Klem: Regarding your 6 friends having a MBR failure in two days, by which magic they all got their Master Boot Record corrupted, that non-OS/non-partitioning softwares never write in (beside a few virus) ?
And how is that there is no trace of it online, on any forum ? (nice post on pcgamer.com btw) Maybe it means Steam has the power to censor all blogs, forums and websites on the Internet... Soon they'll be knocking at your door !

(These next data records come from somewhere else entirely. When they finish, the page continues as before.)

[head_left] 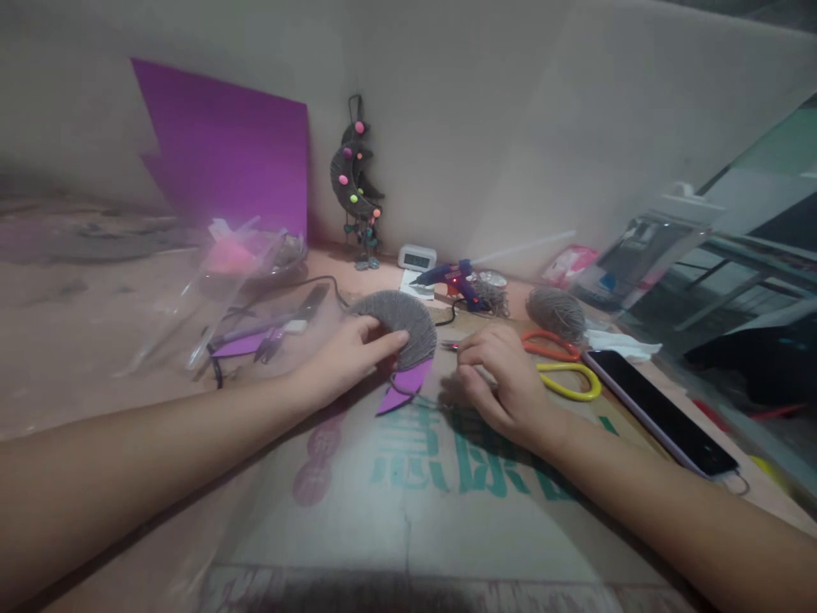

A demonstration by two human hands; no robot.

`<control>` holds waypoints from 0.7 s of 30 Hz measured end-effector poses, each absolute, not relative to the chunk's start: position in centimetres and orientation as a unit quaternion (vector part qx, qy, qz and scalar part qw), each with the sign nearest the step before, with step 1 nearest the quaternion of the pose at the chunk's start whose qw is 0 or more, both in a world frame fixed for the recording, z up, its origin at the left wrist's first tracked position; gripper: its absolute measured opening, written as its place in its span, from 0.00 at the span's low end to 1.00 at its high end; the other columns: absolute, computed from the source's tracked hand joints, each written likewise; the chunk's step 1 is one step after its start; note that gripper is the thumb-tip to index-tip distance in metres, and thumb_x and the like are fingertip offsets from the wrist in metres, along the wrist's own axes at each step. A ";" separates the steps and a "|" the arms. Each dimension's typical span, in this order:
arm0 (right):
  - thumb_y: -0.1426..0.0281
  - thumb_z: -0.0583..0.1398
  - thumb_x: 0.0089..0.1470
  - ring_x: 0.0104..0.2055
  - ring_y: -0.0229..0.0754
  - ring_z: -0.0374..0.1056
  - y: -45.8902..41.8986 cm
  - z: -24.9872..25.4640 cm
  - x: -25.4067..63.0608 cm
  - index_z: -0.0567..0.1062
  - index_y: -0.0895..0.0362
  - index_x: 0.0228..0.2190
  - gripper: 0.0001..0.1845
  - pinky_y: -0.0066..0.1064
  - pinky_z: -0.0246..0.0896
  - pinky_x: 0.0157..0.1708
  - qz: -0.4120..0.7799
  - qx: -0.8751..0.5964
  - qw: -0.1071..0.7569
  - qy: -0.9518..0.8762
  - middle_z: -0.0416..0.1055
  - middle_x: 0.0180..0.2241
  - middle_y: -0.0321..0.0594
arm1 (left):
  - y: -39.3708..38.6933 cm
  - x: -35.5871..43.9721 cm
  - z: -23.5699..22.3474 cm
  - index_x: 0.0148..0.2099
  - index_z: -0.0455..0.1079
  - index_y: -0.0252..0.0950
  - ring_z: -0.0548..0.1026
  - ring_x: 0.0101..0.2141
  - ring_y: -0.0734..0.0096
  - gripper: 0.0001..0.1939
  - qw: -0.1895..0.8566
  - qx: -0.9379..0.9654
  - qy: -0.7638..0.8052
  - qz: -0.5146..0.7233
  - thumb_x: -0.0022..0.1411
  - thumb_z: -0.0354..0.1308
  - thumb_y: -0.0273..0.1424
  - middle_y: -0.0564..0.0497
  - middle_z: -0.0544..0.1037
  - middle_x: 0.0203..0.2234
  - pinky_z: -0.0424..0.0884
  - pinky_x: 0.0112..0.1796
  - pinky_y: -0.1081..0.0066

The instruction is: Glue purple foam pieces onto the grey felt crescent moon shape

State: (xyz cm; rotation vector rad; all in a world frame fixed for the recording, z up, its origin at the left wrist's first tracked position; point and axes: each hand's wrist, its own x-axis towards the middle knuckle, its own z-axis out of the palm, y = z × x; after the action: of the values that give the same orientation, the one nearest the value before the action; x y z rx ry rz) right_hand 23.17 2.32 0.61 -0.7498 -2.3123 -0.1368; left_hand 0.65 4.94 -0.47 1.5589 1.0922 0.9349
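My left hand (348, 353) grips a purple crescent-shaped card (408, 379) that is partly wound with grey twine (402, 319), fingers laid across the wound part. My right hand (498, 375) is curled just right of it, fingertips pinched on a thin strand of twine near the crescent's lower tip. Both hands rest over a sheet of cardboard (447, 502) with green print.
A blue glue gun (450, 278), a ball of twine (557, 312), orange and yellow scissors (562, 366) and a phone (660, 413) lie to the right. A finished decorated crescent (356, 179), a small clock (417, 257), purple card sheet (236, 153) and plastic bags (246, 272) stand behind.
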 end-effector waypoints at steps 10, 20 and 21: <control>0.71 0.54 0.61 0.33 0.40 0.66 3.9 -0.5 23.8 0.72 0.56 0.32 0.07 0.33 0.59 0.35 -0.015 -0.361 0.354 -0.863 0.73 0.29 0.40 | 4.7 0.6 -0.2 0.26 0.66 0.34 0.70 0.24 0.73 0.18 0.522 0.601 0.452 0.403 0.58 0.57 0.43 0.53 0.72 0.20 0.65 0.29 0.73; 0.68 0.57 0.60 0.31 0.39 0.64 3.5 -0.1 23.6 0.72 0.57 0.29 0.08 0.32 0.57 0.34 -0.112 -0.312 0.284 -0.900 0.71 0.25 0.38 | 4.6 0.7 0.3 0.25 0.67 0.34 0.71 0.24 0.71 0.18 0.491 0.602 0.470 0.420 0.60 0.54 0.42 0.53 0.73 0.19 0.66 0.30 0.72; 0.68 0.57 0.60 0.31 0.39 0.63 3.5 0.1 23.7 0.72 0.57 0.28 0.09 0.31 0.57 0.34 -0.121 -0.313 0.273 -0.902 0.70 0.25 0.38 | 4.6 0.7 0.4 0.25 0.67 0.34 0.71 0.24 0.71 0.18 0.491 0.601 0.472 0.418 0.60 0.54 0.42 0.53 0.73 0.19 0.66 0.30 0.72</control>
State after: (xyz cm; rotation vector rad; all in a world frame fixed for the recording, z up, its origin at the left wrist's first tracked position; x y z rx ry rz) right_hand 23.67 3.49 0.06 -0.8408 -2.4260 -0.3249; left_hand 0.72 4.58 0.39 1.4604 1.1463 1.0155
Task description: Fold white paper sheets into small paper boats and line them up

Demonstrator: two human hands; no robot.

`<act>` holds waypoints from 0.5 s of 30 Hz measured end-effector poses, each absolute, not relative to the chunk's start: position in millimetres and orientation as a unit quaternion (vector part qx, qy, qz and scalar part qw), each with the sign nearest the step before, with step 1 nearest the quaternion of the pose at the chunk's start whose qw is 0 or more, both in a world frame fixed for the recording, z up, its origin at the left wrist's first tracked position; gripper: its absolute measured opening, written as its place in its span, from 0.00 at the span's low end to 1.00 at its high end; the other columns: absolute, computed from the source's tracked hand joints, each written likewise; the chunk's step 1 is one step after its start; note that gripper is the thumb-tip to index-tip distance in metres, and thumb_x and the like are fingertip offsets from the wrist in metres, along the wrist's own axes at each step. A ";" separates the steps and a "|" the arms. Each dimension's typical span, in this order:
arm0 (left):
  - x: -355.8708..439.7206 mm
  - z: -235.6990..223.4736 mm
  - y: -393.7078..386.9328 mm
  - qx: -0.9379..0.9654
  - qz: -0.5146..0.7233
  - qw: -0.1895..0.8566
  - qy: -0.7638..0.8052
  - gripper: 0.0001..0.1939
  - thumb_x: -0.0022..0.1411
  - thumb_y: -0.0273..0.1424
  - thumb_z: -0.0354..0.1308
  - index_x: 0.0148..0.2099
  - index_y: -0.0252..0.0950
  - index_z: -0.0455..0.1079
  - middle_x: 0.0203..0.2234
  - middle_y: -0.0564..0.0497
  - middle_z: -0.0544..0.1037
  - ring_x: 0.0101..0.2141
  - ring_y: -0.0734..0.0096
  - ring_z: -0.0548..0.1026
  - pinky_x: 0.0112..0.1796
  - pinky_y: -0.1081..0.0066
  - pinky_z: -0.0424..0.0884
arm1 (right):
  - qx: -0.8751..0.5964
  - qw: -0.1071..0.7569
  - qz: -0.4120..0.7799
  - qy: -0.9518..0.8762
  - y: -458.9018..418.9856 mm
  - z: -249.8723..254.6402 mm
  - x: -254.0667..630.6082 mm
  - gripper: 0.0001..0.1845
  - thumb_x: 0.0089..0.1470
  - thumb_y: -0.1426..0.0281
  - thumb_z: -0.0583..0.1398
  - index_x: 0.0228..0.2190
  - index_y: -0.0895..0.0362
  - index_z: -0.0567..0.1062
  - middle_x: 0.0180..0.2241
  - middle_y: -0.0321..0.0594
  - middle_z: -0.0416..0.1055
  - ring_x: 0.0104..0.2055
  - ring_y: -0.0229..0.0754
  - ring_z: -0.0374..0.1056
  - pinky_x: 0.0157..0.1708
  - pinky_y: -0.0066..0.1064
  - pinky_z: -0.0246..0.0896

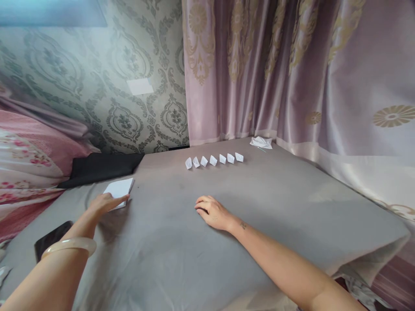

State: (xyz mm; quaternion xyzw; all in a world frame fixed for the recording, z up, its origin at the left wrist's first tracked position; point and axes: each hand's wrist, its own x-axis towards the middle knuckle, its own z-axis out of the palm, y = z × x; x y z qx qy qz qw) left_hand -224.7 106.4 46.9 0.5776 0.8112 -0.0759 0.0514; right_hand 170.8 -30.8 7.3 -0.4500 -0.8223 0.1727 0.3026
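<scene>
My left hand reaches out over the grey sheet and its fingers rest flat on the near edge of a small stack of white paper. A pale bangle sits on that wrist. My right hand lies palm down on the sheet in the middle, fingers loosely curled, holding nothing. Farther back, a row of several small folded white paper boats stands in a line. A crumpled piece of white paper lies beyond the row, near the curtain.
A black phone lies on the sheet at the left, beside my left forearm. A black cloth and a pink flowered quilt sit at the far left. Pink-and-gold curtains hang behind and to the right.
</scene>
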 end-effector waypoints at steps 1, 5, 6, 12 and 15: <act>-224.0 49.3 106.5 0.580 -0.077 0.058 0.809 0.25 0.52 0.54 0.53 0.24 0.36 0.67 0.34 0.44 0.80 0.39 0.58 0.76 0.28 0.75 0.63 | -0.450 0.303 0.173 -0.822 -30.9 7.7 171.3 0.12 0.59 0.74 0.54 0.38 0.55 0.77 0.44 0.40 0.73 0.46 0.40 0.67 0.49 0.32 0.61; -220.8 56.7 104.6 0.586 -0.079 0.079 0.803 0.26 0.51 0.54 0.55 0.21 0.35 0.64 0.28 0.45 0.79 0.38 0.56 0.75 0.28 0.75 0.62 | -0.438 0.304 0.181 -0.826 -31.5 8.1 172.1 0.12 0.59 0.74 0.54 0.38 0.55 0.77 0.44 0.41 0.72 0.46 0.40 0.67 0.51 0.33 0.60; -220.4 58.0 103.6 0.585 -0.075 0.081 0.804 0.25 0.51 0.53 0.56 0.22 0.34 0.64 0.28 0.45 0.79 0.38 0.56 0.74 0.29 0.75 0.62 | -0.434 0.305 0.184 -0.828 -31.5 7.9 172.0 0.13 0.59 0.74 0.53 0.39 0.56 0.77 0.44 0.42 0.72 0.47 0.41 0.66 0.51 0.34 0.60; -226.8 64.3 100.9 0.578 -0.042 0.125 0.805 0.26 0.47 0.53 0.59 0.28 0.32 0.69 0.31 0.43 0.77 0.37 0.59 0.74 0.27 0.74 0.63 | -0.434 0.322 0.197 -0.818 -26.1 6.5 170.3 0.12 0.59 0.73 0.54 0.38 0.55 0.77 0.42 0.42 0.72 0.46 0.42 0.66 0.50 0.36 0.61; -231.3 68.8 99.8 0.575 -0.029 0.147 0.804 0.24 0.48 0.50 0.58 0.30 0.31 0.71 0.28 0.44 0.77 0.32 0.59 0.75 0.26 0.72 0.64 | -0.438 0.314 0.198 -0.819 -25.4 7.3 169.7 0.12 0.59 0.73 0.53 0.37 0.54 0.77 0.42 0.42 0.71 0.46 0.42 0.66 0.49 0.36 0.61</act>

Red_Avatar: This was back in 2005 when Steam didn't have that many users
*only just a few hundreds of thousands, if not a million, of users playing Half-Life 1 mods (including CS)(since WON (RIP) was shutdown in mid-2004) and Half-Life 2* - all my friends played Counter Strike however, and so had Steam. No surprise you won't find much about it now - but despite your laughable defense (yet again), you still don't give a reason that makes sense except to make ridiculous guesses.
[snip]
You do really know nothing about MBR, do you? A MBR doesn't destroy ANYTHING on the drive itself and it is perfectly possible for software to cause the MBR to get corrupted. It's also easy to repair a MBR on NTFS drives with the chkdsk command. Please, if you're going to defend something, at least know how it works.
*snip*
Now, you know-it-all, still going to come up with sad excuses how it's not possible while you don't seem to even know what MBR does or means? And if you had any brains, you'd realise that, if within such a short period something so rare happens on so many different systems with only one piece of software in common that had just updated ... seriously? You make up excuses? And maybe you have an excuse why Steam deleted the topics as well, hmm?
Great, now you're providing additional informations regarding your grave accusations, now everyone can try to understand what happened.
Regarding the MBR, you can most of time fix it with chkdsk, but if it affects the partition table you're good for hours of recovering the data, and since most people don't know how to do it, they'll go to the next repair shop who'll format the HDDs and reinstall the OS. Technically it's just modifying boot and partition informations, but users are users and will destroy their own data while trying to "save" their computer, and if Steam caused that MBR corruption, Steam is responsible for the data loss because they can't expect their users to correctly deal with MBR issues.
You're saying that "it is perfectly possible for software to cause the MBR to get corrupted", it is indeed possible, any partitioning software does that (the partition table has to be modified some way). However, why the hell Steam would modify your partitions or modify your bootstrap code ? Steam never had a partitioning feature nor fiddled with boot, in 2005 there was no project of launching a Steam OS.
This is why I asked you to provide more details, because there quite a lot of other problems Steam could have caused and is likely to have caused in a faulty build of their client, but MBR corruption is probably the least probable.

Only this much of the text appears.